At least "life begins at 40". Nothing begins at 36 apart from several weeks of extension based mess and an emotional child going to preschool related breakdown. Unless of course you are Paul is which case "extreme exercise begins at 36".

One Man, Two Guv'nors

I decided to be all grown up and to write my blog entry sitting on the sofa with a coffee whilst listening to music - something girly and sophisticated probably. My iPod, however, only wants to play me Alan Bennett reading Winnie-the-Pooh. I'm sure there's some kind of message in that about my life.

Anyway in the absence of Adele I shall soldier on and blog in the eerily quiet house (while Phoebe is out eating pretend chips at preschool).

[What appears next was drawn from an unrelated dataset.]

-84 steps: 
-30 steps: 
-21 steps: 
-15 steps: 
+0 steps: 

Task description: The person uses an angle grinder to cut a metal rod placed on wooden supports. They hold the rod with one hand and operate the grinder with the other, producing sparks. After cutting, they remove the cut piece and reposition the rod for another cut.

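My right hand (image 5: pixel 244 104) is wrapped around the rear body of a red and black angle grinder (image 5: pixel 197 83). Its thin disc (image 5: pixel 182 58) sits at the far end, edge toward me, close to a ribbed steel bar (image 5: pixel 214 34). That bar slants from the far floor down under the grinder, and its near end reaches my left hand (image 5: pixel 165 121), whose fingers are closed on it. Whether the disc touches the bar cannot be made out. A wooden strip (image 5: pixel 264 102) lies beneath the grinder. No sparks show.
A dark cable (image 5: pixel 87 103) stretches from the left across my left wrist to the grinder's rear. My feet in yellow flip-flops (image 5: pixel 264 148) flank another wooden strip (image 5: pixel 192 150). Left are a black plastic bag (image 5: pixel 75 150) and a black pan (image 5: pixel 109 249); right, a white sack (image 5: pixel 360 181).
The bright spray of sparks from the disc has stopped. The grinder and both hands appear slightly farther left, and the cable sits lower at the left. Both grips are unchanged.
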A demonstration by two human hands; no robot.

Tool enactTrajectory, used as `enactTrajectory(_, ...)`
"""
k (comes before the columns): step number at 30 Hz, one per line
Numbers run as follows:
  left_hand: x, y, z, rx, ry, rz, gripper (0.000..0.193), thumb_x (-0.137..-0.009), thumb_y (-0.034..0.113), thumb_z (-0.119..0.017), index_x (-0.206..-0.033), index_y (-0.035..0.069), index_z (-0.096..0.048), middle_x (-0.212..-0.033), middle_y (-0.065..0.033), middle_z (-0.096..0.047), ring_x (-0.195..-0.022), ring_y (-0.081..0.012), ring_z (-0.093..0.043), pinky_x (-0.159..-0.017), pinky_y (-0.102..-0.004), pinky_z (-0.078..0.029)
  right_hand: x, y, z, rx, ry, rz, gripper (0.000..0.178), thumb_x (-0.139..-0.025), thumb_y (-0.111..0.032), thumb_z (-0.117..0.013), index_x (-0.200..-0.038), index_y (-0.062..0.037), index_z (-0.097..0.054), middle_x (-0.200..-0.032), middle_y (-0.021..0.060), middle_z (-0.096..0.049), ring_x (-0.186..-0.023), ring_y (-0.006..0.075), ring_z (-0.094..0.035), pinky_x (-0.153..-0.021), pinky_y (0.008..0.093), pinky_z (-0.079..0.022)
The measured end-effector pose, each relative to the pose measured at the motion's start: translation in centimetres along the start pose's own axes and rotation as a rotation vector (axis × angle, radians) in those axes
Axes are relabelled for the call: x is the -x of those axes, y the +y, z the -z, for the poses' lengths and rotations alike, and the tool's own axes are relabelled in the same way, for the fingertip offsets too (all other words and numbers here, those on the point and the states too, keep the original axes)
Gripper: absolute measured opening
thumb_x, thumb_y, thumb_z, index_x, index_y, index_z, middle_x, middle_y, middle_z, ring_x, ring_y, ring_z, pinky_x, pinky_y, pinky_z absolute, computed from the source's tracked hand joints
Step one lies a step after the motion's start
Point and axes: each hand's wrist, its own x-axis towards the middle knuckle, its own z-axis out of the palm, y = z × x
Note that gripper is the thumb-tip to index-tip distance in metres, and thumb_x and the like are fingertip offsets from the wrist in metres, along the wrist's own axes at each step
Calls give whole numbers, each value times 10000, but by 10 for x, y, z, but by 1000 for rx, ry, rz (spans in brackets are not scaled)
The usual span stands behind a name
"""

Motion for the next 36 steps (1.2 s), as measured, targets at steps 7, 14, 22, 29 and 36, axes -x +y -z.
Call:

Han and I went to the NT Live screening of One Man, Two Guv'nors last night at the Showroom. My Mum and Dad recommended the experience, but I was a bit uncertain whether watching a play on a cinema screen would work. I so love live theatre, and conversely I can't stand watching stage plays on television. It felt a bit strange for about the first thirty seconds. Pretty much from then until the end I was so absorbed I forgot I wasn't in the theatre and mostly just fell about laughing, as did the rest of the audience. I haven't laughed that much at any play or film for years.
The play is a comedy about a man who, spurred on by an intense desire to eat, and then by his love of Dolly, ends up with two bosses. It is essentially a farce which isn't usually my favourite kind of comedy. But apart from the obligatory 89 year old character spilling soup and being hit in the face and knocked down the stairs a lot, I found the whole thing hilarious. Especially, of course, the inimitable James Corden.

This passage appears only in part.